> YOUR TASK:
Below are entries to return in full. Keep each one exact.

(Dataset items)
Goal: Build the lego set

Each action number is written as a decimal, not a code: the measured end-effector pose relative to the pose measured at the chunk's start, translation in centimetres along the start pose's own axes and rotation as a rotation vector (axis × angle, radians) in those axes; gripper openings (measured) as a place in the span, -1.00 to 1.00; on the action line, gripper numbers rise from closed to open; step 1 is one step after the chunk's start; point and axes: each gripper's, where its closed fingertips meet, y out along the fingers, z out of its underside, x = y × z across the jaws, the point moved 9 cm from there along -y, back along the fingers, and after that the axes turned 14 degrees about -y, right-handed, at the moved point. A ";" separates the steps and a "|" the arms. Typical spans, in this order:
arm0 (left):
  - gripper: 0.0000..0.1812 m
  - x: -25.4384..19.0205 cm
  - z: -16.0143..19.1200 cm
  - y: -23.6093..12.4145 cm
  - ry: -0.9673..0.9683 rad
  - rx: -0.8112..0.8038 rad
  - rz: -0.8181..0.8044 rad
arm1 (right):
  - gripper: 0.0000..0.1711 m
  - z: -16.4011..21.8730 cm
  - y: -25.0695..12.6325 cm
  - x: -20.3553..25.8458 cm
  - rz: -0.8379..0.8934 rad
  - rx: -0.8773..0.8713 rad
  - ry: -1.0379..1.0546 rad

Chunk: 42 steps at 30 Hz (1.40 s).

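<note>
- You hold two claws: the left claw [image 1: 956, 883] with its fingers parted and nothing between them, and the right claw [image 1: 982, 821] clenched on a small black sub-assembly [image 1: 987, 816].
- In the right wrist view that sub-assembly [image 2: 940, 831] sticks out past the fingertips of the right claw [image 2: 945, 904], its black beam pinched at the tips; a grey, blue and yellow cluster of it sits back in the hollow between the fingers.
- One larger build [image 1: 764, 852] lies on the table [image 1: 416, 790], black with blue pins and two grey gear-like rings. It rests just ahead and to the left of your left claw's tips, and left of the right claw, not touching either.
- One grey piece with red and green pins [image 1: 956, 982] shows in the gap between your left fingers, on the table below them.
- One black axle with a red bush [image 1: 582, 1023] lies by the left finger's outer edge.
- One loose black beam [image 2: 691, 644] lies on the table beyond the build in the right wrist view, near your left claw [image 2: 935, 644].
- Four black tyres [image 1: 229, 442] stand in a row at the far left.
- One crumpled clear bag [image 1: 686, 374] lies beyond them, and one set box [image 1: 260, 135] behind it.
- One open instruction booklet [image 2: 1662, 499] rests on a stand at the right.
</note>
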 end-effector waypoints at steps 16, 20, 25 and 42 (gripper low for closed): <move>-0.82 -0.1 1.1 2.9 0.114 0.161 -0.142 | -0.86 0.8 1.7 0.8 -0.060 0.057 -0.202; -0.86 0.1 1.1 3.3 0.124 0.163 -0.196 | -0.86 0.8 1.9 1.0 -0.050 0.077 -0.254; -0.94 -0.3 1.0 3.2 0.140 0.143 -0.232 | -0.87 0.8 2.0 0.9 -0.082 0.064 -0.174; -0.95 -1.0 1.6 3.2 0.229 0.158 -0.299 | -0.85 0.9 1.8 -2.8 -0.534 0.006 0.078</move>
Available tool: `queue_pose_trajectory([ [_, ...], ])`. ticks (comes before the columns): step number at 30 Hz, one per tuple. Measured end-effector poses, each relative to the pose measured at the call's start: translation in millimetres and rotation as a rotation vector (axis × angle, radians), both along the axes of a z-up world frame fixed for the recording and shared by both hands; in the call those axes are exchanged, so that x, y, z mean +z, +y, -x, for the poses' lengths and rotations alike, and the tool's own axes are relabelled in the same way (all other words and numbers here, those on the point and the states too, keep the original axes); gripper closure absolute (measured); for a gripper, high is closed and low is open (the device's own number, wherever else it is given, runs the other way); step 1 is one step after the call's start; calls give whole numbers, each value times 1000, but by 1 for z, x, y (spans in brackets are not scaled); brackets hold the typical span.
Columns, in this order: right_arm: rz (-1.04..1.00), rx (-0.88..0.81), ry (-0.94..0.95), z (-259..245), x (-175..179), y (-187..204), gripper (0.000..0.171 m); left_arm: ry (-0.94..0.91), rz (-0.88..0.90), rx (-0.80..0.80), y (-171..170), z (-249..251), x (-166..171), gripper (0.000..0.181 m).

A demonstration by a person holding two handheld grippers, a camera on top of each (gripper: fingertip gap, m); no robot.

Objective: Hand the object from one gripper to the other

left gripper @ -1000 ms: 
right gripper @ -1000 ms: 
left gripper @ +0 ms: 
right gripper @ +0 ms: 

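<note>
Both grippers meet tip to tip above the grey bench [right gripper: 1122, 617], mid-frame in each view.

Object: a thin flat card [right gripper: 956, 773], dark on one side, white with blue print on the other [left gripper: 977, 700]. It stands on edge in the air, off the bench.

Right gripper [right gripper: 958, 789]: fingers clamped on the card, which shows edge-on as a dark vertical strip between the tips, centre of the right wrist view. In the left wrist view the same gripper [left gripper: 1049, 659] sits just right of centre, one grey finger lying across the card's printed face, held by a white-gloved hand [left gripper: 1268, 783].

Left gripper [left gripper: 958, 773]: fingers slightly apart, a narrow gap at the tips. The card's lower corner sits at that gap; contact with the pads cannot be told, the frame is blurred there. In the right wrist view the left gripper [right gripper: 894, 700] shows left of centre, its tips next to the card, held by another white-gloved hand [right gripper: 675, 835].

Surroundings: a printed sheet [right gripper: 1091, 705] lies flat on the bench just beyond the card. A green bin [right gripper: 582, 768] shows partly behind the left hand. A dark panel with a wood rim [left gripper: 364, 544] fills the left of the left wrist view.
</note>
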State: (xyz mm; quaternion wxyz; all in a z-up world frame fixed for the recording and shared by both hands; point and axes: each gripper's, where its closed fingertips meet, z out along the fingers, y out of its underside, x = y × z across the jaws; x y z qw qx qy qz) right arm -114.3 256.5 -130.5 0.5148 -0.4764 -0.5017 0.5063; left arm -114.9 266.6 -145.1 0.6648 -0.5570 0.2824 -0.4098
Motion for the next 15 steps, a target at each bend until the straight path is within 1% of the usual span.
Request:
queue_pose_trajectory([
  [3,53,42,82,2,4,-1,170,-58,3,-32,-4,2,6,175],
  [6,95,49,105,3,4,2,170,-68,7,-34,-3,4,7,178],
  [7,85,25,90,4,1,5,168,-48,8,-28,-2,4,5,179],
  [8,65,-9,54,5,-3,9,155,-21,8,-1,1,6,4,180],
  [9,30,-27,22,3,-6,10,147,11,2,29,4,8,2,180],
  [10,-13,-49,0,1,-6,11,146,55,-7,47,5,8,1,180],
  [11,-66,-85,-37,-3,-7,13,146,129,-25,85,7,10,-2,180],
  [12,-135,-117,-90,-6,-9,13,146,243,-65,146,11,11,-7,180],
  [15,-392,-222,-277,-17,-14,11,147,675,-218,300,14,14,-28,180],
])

> YOUR RESPONSE:
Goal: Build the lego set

Each action number is written as a decimal, not a code: the measured end-effector pose relative to the pose measured at the chunk's start, translation in centimetres along the start pose's own axes and rotation as a rotation vector (axis × angle, radians) in those axes; gripper openings (measured) as a place in the span, -1.00 to 1.00; on the action line, gripper numbers rise from closed to open; step 1 is one step after the chunk's start; point and axes: each gripper's, where its closed fingertips meet, y out along the fingers, z out of its underside, x = y × z across the jaws, the point moved 9 cm from there along -y, back along the fingers, and after that the axes turned 14 degrees about -y, right-handed, at the moved point. A ";" separates the steps and a "|" the arms. Typical spans, in this order:
arm0 (left):
  - gripper: 0.0000..0.1812 m
  - x: -25.4384..19.0205 cm
  - z: -16.0143..19.1200 cm
  - y: -23.6093..12.4145 cm
  - ry: -0.9673..0.9683 rad
  - rx: -0.8112..0.8038 rad
  - rz: -0.8181..0.8044 rad
arm1 (right):
  - gripper: 0.0000..0.1711 m
  - z: -16.4011..21.8730 cm
  - y: -25.0695..12.6325 cm
  - x: -20.3553..25.8458 cm
  - rz: -0.8379..0.8934 rad
  - rx: -0.8773..0.8713 rad
  - ry: -1.0379..1.0546 rad

Chunk: 42 steps at 30 Hz (1.40 s).

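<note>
- You hold two claws: the left claw [image 1: 956, 883] with its fingers parted and nothing between them, and the right claw [image 1: 982, 821] clenched on a small black sub-assembly [image 1: 987, 816].
- In the right wrist view that sub-assembly [image 2: 940, 831] sticks out past the fingertips of the right claw [image 2: 945, 904], its black beam pinched at the tips; a grey, blue and yellow cluster of it sits back in the hollow between the fingers.
- One larger build [image 1: 764, 852] lies on the table [image 1: 416, 790], black with blue pins and two grey gear-like rings. It rests just ahead and to the left of your left claw's tips, and left of the right claw, not touching either.
- One grey piece with red and green pins [image 1: 956, 982] shows in the gap between your left fingers, on the table below them.
- One black axle with a red bush [image 1: 582, 1023] lies by the left finger's outer edge.
- One loose black beam [image 2: 691, 644] lies on the table beyond the build in the right wrist view, near your left claw [image 2: 935, 644].
- Four black tyres [image 1: 229, 442] stand in a row at the far left.
- One crumpled clear bag [image 1: 686, 374] lies beyond them, and one set box [image 1: 260, 135] behind it.
- One open instruction booklet [image 2: 1662, 499] rests on a stand at the right.
</note>
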 end-effector waypoints at steps 16, 20, 25 and 42 (gripper low for closed): <move>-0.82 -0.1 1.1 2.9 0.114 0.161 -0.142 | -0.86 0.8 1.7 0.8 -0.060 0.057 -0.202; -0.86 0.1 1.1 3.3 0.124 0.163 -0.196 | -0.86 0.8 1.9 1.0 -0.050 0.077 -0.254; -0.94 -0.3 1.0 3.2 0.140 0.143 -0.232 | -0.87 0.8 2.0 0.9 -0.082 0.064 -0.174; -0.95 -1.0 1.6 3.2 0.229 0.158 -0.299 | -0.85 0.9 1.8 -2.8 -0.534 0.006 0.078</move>
Available tool: `queue_pose_trajectory([ [_, ...], ])`. ticks (comes before the columns): step number at 30 Hz, one per tuple. Measured end-effector poses, each relative to the pose measured at the call's start: translation in millimetres and rotation as a rotation vector (axis × angle, radians), both along the axes of a z-up world frame fixed for the recording and shared by both hands; in the call those axes are exchanged, so that x, y, z mean +z, +y, -x, for the poses' lengths and rotations alike, and the tool's own axes are relabelled in the same way (all other words and numbers here, those on the point and the states too, keep the original axes); gripper closure absolute (measured); for a gripper, high is closed and low is open (the device's own number, wherever else it is given, runs the other way); step 1 is one step after the call's start; calls give whole numbers, each value times 1000, but by 1 for z, x, y (spans in brackets are not scaled); brackets hold the typical span.
Columns, in this order: right_arm: rz (-1.04..1.00), rx (-0.88..0.81), ry (-0.94..0.95), z (-259..245), x (-175..179), y (-187..204), gripper (0.000..0.171 m); left_arm: ry (-0.94..0.91), rz (-0.88..0.90), rx (-0.80..0.80), y (-171..170), z (-249..251), x (-166..171), gripper (0.000..0.181 m).

A demonstration by a person holding two handheld grippers, a camera on top of each (gripper: fingertip gap, m); no robot.

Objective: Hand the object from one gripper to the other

left gripper @ -1000 ms: 
right gripper @ -1000 ms: 
left gripper @ +0 ms: 
right gripper @ +0 ms: 

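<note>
Both grippers meet tip to tip above the grey bench [right gripper: 1122, 617], mid-frame in each view.

Object: a thin flat card [right gripper: 956, 773], dark on one side, white with blue print on the other [left gripper: 977, 700]. It stands on edge in the air, off the bench.

Right gripper [right gripper: 958, 789]: fingers clamped on the card, which shows edge-on as a dark vertical strip between the tips, centre of the right wrist view. In the left wrist view the same gripper [left gripper: 1049, 659] sits just right of centre, one grey finger lying across the card's printed face, held by a white-gloved hand [left gripper: 1268, 783].

Left gripper [left gripper: 958, 773]: fingers slightly apart, a narrow gap at the tips. The card's lower corner sits at that gap; contact with the pads cannot be told, the frame is blurred there. In the right wrist view the left gripper [right gripper: 894, 700] shows left of centre, its tips next to the card, held by another white-gloved hand [right gripper: 675, 835].

Surroundings: a printed sheet [right gripper: 1091, 705] lies flat on the bench just beyond the card. A green bin [right gripper: 582, 768] shows partly behind the left hand. A dark panel with a wood rim [left gripper: 364, 544] fills the left of the left wrist view.
</note>
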State: (xyz mm; quaternion wxyz; all in a z-up world frame fixed for the recording and shared by both hands; point and axes: each gripper's, where its closed fingertips meet, z out along the fingers, y out of its underside, x = y × z across the jaws; x y z qw qx qy qz) right arm -114.3 256.5 -130.5 0.5148 -0.4764 -0.5017 0.5063; left arm -114.9 266.6 -145.1 0.6648 -0.5570 0.2824 -0.4098
Motion for the next 15 steps, a target at each bend until the straight path is within 1% of the usual span.
Request:
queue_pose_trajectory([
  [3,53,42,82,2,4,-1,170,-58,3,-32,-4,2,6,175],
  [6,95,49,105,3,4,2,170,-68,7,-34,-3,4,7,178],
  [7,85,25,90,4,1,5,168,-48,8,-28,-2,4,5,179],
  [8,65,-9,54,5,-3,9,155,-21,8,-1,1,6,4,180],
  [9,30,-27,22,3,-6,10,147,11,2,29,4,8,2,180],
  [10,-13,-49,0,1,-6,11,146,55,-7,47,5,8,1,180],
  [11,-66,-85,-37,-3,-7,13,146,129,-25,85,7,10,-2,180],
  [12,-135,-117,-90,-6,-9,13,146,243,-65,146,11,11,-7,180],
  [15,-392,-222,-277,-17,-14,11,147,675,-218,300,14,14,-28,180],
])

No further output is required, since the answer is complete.